• _TASK DETAILS_
Please show every line in the entries below that includes the word "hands".

• _EXTRACTED MATERIAL_
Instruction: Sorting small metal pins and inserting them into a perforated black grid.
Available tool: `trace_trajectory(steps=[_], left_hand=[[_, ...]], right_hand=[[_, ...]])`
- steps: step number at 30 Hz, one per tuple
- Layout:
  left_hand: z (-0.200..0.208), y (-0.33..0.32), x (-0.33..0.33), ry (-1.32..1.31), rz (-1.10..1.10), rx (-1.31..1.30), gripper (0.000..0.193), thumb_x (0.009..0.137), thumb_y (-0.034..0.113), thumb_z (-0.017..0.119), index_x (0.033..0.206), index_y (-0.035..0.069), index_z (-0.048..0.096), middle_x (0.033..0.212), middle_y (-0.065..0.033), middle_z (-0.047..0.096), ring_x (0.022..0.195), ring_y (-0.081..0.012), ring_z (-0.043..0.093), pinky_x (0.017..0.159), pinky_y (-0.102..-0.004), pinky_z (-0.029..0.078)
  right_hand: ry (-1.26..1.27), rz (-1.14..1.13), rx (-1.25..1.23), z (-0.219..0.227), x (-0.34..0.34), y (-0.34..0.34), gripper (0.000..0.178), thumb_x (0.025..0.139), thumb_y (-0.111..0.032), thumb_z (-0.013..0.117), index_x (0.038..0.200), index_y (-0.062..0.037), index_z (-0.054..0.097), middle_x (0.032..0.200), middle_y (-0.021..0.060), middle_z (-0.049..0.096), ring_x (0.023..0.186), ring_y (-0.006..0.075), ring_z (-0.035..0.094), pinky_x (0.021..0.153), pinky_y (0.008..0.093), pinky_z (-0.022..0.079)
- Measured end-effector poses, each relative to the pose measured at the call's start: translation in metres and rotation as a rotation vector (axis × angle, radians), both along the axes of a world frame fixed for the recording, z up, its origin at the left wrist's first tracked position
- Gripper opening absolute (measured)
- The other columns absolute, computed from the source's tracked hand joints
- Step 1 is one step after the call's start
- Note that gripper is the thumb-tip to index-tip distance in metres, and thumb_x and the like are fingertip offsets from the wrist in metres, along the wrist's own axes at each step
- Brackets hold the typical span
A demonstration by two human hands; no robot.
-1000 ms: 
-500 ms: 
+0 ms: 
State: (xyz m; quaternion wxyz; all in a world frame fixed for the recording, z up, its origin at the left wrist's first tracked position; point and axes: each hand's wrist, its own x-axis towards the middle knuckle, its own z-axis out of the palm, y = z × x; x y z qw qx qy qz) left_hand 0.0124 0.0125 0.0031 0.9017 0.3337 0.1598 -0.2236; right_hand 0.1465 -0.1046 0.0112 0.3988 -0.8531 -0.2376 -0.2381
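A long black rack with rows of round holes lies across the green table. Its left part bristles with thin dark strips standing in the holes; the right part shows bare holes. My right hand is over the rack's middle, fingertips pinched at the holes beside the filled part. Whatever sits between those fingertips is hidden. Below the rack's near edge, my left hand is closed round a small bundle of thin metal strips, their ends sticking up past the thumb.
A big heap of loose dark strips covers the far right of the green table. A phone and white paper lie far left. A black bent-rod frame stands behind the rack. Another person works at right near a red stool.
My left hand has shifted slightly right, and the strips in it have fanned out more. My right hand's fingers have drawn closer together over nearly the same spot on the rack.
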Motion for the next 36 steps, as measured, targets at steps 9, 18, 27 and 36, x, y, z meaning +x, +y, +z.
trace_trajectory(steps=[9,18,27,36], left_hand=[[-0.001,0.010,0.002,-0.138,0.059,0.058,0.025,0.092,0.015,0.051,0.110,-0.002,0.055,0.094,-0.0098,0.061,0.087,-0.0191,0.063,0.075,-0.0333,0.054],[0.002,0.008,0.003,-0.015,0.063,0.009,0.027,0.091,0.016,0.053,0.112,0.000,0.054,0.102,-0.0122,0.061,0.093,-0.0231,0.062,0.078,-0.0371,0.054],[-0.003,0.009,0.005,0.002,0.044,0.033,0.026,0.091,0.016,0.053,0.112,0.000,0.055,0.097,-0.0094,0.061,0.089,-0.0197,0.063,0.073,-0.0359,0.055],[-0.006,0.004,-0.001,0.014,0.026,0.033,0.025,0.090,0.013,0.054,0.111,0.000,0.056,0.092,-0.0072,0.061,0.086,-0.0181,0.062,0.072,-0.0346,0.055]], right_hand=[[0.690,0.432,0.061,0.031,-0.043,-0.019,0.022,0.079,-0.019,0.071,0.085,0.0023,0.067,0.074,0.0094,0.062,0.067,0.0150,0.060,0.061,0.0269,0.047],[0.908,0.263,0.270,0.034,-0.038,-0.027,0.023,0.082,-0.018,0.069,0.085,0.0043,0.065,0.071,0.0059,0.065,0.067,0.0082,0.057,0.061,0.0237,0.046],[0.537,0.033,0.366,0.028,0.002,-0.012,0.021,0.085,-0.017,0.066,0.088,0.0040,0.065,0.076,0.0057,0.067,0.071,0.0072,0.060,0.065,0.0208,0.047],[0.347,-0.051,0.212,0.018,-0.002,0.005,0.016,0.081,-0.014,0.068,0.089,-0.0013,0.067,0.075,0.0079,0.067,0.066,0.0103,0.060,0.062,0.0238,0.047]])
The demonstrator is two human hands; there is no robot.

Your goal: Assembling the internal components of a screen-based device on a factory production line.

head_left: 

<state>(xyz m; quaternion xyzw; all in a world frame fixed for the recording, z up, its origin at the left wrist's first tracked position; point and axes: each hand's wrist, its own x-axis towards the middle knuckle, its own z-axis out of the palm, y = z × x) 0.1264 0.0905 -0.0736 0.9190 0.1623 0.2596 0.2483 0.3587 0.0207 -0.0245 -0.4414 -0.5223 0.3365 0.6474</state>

• _ANSWER_
A demonstration by two human hands; no robot.
The demonstrator is two human hands; there is no robot.

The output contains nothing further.